In this document Chicana art critic Yvonne Yarbro-Bejarano analyzes important works by two prominent Chicana visual artists, Ester Hernández and Yolanda López in order to show how both women subvert popular imagery and iconography to reclaim it from the dominant culture and create icons of Chicano national pride. The author discusses Hernández’s famous print, Sun Mad, in which she references popular graphic traditions by using well-known cultural symbols to comment on the unhealthy, dangerous, and unjust conditions to which farm workers and farming communities with large Chicano populations are often subjected. Also, Yarbro-Bejarano discusses Libertad, another print by Hernández, in which she subverts the iconography of the Statue of Liberty in a call for a more pluralistic, non-European view of American society. The author then looks at examples from both Hernández and López in which they reconfigure the iconography of the Virgin of Guadalupe, reclaiming her symbolism for the empowerment of themselves and all Chicanas.

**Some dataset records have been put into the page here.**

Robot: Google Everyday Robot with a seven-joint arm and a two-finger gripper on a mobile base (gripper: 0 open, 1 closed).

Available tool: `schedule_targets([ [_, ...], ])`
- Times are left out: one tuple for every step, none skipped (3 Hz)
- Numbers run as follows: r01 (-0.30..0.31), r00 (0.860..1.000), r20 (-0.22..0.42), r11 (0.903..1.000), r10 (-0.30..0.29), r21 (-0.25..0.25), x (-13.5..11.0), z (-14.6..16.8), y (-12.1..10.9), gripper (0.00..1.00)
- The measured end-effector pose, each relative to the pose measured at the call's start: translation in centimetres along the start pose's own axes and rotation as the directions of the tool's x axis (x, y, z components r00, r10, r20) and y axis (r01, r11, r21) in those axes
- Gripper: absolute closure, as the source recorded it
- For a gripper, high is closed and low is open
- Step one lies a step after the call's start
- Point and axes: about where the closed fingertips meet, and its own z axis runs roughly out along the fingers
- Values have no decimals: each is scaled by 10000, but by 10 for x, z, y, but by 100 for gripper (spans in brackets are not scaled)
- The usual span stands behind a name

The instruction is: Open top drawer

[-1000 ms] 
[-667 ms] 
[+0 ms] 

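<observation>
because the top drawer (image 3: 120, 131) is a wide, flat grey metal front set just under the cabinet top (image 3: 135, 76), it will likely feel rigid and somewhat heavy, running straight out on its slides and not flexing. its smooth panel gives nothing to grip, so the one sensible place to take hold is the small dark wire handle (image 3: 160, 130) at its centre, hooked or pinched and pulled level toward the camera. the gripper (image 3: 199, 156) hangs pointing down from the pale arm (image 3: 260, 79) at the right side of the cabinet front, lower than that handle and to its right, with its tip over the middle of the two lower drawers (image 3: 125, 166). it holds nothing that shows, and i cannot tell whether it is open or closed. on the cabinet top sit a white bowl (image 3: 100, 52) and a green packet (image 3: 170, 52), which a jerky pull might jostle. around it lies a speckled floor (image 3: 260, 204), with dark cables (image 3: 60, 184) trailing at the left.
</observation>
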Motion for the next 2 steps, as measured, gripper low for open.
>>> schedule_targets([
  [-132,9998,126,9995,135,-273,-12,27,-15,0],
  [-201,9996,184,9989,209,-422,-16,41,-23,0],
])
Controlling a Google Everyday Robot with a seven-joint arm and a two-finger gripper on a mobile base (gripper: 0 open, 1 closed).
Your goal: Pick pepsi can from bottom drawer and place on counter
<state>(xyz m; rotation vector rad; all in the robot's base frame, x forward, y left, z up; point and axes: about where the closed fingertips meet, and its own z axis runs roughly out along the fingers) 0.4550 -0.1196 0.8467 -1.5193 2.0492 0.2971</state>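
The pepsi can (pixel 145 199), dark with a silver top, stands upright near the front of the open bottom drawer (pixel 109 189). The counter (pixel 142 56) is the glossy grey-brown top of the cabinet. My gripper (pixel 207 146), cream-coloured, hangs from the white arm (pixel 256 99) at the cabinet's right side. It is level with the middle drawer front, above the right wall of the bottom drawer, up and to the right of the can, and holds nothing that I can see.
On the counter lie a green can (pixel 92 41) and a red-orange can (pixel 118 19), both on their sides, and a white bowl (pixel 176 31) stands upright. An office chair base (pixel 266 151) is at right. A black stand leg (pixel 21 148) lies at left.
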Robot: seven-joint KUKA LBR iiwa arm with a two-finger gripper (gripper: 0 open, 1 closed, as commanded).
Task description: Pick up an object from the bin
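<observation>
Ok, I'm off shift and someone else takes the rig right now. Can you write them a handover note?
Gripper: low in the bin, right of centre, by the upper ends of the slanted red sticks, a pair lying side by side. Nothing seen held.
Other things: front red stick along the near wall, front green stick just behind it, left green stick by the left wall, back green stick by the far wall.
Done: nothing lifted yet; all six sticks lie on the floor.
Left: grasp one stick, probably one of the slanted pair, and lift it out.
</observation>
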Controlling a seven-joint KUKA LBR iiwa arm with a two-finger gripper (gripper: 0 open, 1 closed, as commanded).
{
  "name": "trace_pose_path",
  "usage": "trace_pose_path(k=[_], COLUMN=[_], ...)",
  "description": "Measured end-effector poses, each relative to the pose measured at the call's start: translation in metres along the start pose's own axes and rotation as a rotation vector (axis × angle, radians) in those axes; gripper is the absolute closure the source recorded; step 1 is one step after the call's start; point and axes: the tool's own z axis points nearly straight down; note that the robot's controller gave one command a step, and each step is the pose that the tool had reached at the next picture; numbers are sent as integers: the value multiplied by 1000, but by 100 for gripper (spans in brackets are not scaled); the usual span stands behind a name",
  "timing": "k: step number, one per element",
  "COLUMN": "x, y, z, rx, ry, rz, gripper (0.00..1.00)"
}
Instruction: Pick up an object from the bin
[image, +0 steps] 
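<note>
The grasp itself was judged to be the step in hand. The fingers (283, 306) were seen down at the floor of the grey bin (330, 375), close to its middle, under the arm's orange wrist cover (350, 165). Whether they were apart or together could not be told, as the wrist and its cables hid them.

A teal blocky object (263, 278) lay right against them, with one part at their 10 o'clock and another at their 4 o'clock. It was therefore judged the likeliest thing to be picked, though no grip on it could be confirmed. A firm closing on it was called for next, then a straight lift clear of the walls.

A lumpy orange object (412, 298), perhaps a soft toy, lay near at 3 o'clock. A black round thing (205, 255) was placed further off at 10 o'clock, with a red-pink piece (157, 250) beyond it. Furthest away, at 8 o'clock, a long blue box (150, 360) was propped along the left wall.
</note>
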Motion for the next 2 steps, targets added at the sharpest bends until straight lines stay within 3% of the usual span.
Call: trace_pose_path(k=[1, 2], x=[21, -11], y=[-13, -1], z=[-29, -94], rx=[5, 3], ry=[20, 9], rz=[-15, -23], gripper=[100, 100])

Yvonne Yarbro-Bejarano is a professor at Stanford University in Chicana/o cultural studies with an emphasis on gender and queer theory, Chicana/o literature, and representations of race, sexuality, and gender in cultural production by Chicanas/os and Latinas/os. This essay was written for a special “Salute to Latinas in the Arts” issue of CrossRoads, a multi-ethnic journal for “contemporary political analysis and left dialogue” published in Oakland, California. Yarbro-Bejarano focuses on two icons of Chicana art, Yolanda Lopez (born 1942) and Ester Hernandez (born 1944). While not an art historian, she situates Lopez’s and Hernandez’s art within a context of the Chicano Movement and how Chicana artists can subvert gender, racial, and religious oppression. Of note, Yarbro-Bejarano provides an excellent example of how Lopez infuses the Virgin of Guadalupe with indigenous references to reclaim and validate the native roots of Chicanas, while also commenting on issues of labor, family, domesticity, and feminine power. She also makes a compelling case of how Hernández uses the religious Virgin of Guadalupe and the Statue of Liberty to align them with feminist and revolutionary ideals.